Pourquoi lui plutôt qu’un autre ?
En toute franchise j’ai d’abord flashé sur la couv’ qui est tout simplement magnifique. Une création de l’artiste chinois Xiaohui Hu (vous pouvez consulter sa page sur le site artstation pour découvrir son travail).
Ensuite l’idée de découvrir une dystopie made in France, écrite par un auteur qui fait sa première incursion dans la science-fiction, a sérieusement titillé ma curiosité. Le pitch a fait le reste.
Ma Chronique
Avant de découvrir ce roman je ne connaissais pas du tout Laurent Gaudé, bien que l’auteur n’en soit pas vraiment à son coup d’essai : avec Chien 51, il signe son douzième roman et est aussi l’auteur de dix-sept pièces de théâtre. Ce roman est toutefois sa première incursion dans le vaste monde des littératures de l’imaginaire (ou encore SFFF pour science-fiction, fantastique et fantasy).
Chien 51 s’inscrit clairement dans le registre de la science-fiction et plus précisément dans la dystopie en proposant une vision plutôt pessimiste de notre avenir. Pessimiste certes, mais pas pour autant totalement inconcevable… Après tout l’auteur ne fait que pousser à l’extrême des maux déjà présents aujourd’hui (tensions sociales, crise économique, conflits divers et variés mais aussi dérèglement climatique entre autres).
Dans le monde imaginé par Laurent Gaudé ce sont de puissantes multinationales qui contrôlent les États et détiennent les rênes du pouvoir. L’intrigue nous roman nous plonge au cœur de Magnapole, une mégapole contrôlée par la société GoldTex. Une ville divisée en trois zones : la 1 est réservée à l’élite, la 2 peut être considérée comme intermédiaire / chic et la 3 est la plus pauvre. Des inégalités existent certes entre les zones 1 et 2 mais elles sont encore plus flagrantes entre la zone 3 et les autres.
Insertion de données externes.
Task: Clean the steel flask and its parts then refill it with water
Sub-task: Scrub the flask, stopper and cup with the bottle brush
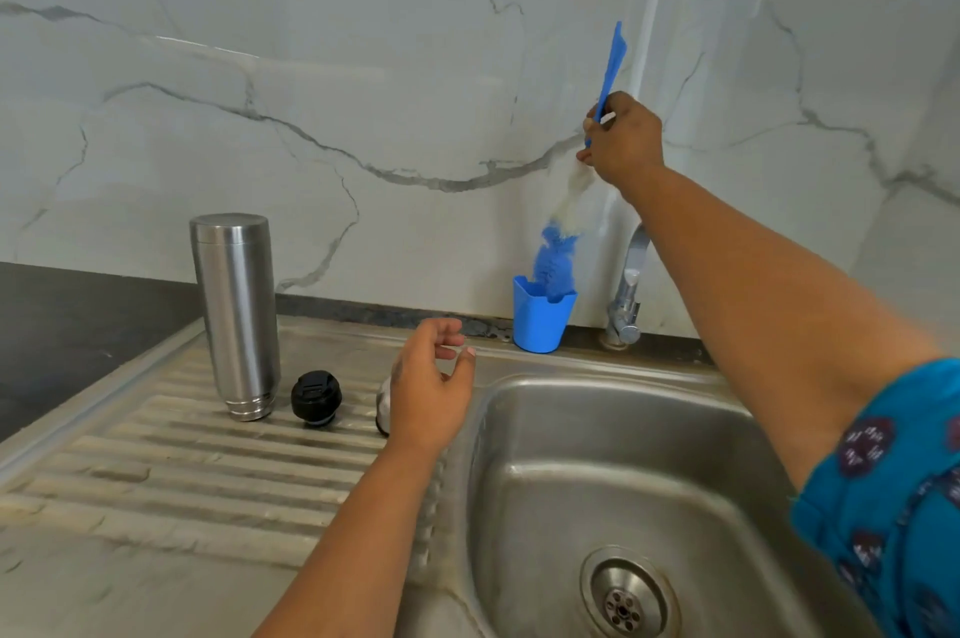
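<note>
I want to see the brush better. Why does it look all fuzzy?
In the head view, the bottle brush is smeared by motion blur as the right hand grips its handle; the steel flask stays sharp, with soft glare streaks; the wide lens bends the sink edges.

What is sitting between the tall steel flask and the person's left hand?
In the head view, a black stopper lies on the ribbed drainboard between the flask and the left hand.
</note>
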`<move>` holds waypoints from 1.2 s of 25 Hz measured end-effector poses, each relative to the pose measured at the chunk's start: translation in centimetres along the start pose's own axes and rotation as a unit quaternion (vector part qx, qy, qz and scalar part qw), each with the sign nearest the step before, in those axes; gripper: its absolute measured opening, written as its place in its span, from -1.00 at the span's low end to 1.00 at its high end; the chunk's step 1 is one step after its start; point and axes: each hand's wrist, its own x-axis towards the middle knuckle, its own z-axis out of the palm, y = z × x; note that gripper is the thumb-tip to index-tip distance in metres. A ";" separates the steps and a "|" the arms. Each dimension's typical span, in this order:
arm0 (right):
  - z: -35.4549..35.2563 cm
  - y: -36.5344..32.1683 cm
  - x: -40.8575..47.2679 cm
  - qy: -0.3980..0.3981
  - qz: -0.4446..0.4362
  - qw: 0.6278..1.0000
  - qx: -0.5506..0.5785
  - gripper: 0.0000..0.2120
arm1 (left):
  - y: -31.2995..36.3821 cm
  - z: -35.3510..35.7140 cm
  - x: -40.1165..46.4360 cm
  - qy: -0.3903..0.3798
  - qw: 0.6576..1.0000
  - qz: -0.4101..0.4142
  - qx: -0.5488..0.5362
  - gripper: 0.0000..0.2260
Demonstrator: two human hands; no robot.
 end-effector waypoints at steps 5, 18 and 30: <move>-4.4 -2.6 -1.7 0.038 0.072 0.992 0.092 -0.93 | 1.9 0.0 -1.3 -0.033 0.998 0.037 0.027 -0.75; -3.5 -0.2 -12.0 -0.080 0.078 0.991 0.072 -0.87 | 10.0 0.1 -3.1 -0.060 0.970 -0.201 -0.124 -0.88; -4.5 1.6 -16.6 -0.134 -0.142 0.975 -0.110 -0.87 | 18.7 1.1 -2.0 -0.190 0.877 -0.356 -0.260 -0.49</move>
Un équilibre fragile qui s’est construit à force de violentes répressions face à la protestation des citoyens de la zone 3. Un équilibre qui pourrait bien être remis en cause à l’approche des élections. Élections qui verront s’affronter deux candidats et deux visions d’avenir que tout oppose.
Le roman s’ouvre sur l’effondrement de la Grèce à la suite d’une OPA de GoldTex, Zem Sparak a eu la chance d’embarquer à bord d’un navire peu avant qu’une série de violentes explosions ne sèment un peu plus de chaos et la mort. On retrouve Sparak trente ans plus tard, alors qu’il est appelé sur une scène de crime.
Et oui, parce que Chien 51 est aussi un roman policier avec une enquête qui deviendra la clé de l’intrigue.
Les choses vont se compliquer pour Zem Sparak quand il va découvrir que pour cette enquête il est « verrouillé » à un enquêteur de la zone 2. Non seulement il va devoir collaborer avec un binôme mais aussi être placé sous ses ordres.
Le binôme en question est Salia Malberg, jeune et ambitieuse inspectrice de la zone 2. Dans le genre duo dépareillé, ils font la paire ! Et cette collaboration forcée n’enchante aucune des deux parties.
Vous allez faire ce que je vous dis de faire. Et dès maintenant. Que cela vous plaise ou non. Vous allez marcher à mes côtés, comme un bon chien, et renifler où je vous dirai de renifler. Si vous ne voulez pas que je fasse sauter votre accréditation, vous allez apprendre à faire ce que je vous demande et même à me lécher la main.
Le ton est donné dès leur seconde rencontre. Il faut dire que demander à Zem Sparak de filer droit c’est un peu comme demander à un végan de manger un steak tartare sans son accompagnement… et avec le sourire !
Le roman est ponctué de flashbacks permettant de découvrir le parcours de Zem Sparak et comment le jeune homme engagé et militant est devenu un flic bourru et désabusé de la zone 3. Un rappel du passé pas complètement innocent comme nous le découvrirons par la suite.
Rien n’est laissé au hasard dans ce roman : le contexte est mûrement réfléchi, l’intrigue totalement maîtrisée, les personnages bien travaillés… Un roman aussi audacieux qu’intelligent, Laurent Gaudé se sert de la science-fiction pour emmener le lecteur à s’interroger sur le présent… parce qu’il n’est – peut-être – pas encore trop tard pour inverser la tendance.